There are two common ways to do this. For precise control and bidirectional currents there is an opamp circuit called a Howland Current Source. For something less stringent there is a 1-transistor circuit that can either source (PNP) or sink (NPN) a moderately-regulated current, a 2-transistor improvement, and a 1-opamp improvement. Another popular approach is to use a 3-terminal regulator like an LM317, but that is overkill for driving an LED.

If you want to go down this path, I recommend the 1-transistor approach. Here is a link to how it works, using a PNP as the example.
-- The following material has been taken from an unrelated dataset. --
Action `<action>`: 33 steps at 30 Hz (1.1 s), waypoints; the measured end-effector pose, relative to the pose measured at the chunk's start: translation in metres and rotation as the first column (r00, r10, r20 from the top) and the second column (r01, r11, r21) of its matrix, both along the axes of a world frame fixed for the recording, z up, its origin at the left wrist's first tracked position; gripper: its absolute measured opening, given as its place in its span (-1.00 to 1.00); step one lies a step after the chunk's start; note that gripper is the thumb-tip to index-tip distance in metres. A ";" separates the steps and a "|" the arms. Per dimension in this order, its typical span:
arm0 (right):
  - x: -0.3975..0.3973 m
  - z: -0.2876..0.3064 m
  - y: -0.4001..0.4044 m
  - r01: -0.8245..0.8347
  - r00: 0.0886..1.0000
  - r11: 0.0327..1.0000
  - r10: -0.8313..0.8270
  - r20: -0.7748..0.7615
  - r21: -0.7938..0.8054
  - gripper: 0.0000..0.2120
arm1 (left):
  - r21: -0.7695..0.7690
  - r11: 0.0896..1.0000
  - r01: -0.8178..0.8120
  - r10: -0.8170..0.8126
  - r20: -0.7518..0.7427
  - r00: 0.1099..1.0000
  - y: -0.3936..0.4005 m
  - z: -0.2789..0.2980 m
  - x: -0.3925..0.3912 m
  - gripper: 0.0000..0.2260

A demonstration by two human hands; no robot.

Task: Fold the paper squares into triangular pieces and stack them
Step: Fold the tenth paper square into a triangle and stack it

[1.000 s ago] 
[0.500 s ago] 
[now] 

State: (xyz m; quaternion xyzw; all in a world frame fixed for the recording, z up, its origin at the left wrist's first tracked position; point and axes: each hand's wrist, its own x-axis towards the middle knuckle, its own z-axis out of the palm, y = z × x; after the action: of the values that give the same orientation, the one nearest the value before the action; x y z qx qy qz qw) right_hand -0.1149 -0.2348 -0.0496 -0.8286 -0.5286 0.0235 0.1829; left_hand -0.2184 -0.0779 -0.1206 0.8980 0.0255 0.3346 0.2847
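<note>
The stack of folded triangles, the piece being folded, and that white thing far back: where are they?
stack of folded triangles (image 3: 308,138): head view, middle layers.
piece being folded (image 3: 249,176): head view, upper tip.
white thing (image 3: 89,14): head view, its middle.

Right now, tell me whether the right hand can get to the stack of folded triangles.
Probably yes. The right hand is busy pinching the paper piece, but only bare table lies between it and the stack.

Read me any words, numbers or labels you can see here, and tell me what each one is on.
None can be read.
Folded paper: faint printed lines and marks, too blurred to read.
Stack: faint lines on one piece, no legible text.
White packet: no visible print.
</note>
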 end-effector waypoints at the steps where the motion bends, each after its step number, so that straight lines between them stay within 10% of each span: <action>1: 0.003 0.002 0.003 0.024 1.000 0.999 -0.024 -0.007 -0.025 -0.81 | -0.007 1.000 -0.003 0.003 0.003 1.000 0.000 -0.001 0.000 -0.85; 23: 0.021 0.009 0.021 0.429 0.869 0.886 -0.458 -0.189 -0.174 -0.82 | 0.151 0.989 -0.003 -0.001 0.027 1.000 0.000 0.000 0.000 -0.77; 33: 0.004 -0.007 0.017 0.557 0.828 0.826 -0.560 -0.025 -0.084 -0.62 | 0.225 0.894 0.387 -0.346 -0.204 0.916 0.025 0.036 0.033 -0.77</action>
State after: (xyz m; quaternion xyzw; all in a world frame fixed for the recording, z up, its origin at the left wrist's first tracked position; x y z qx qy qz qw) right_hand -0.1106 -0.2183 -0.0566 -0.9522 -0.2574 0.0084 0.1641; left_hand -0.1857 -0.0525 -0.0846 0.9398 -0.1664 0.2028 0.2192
Flip everything over for an NPN. OTOH, if you calculate the round trip wire resistance and compare that with the LED's current limiting resistance, you might decide to skip all of this.

http://www.circuit-fantasia.com/cir..._current_source/simple_bjt_current_source.htm

ak
 

parkerea

Joined Oct 16, 2011
4
As long as we are in analog mode, how about only 2 wires, driving up to 10 LEDs one at a time, with only 1 IC and a couple resistors -- and no dropping resistors for the LEDs? Try an LM3914 LED bar or dot graph driver. It is one my favorite old school devices. I would also recommend the constant current source described above.
http://www.ti.com/product/LM3914
 

AnalogKid

Joined Aug 1, 2013
12,128
The 3914 is a dot/bar graph driver, not a circuit that can drive any of the LEDs in any combination. See posts 1, 4, and 7 for a description of the project requirements. Some LED combinations are mutually exclusive, some are always in combinations, etc. At a minimum, at least 4 LEDs are on at all times.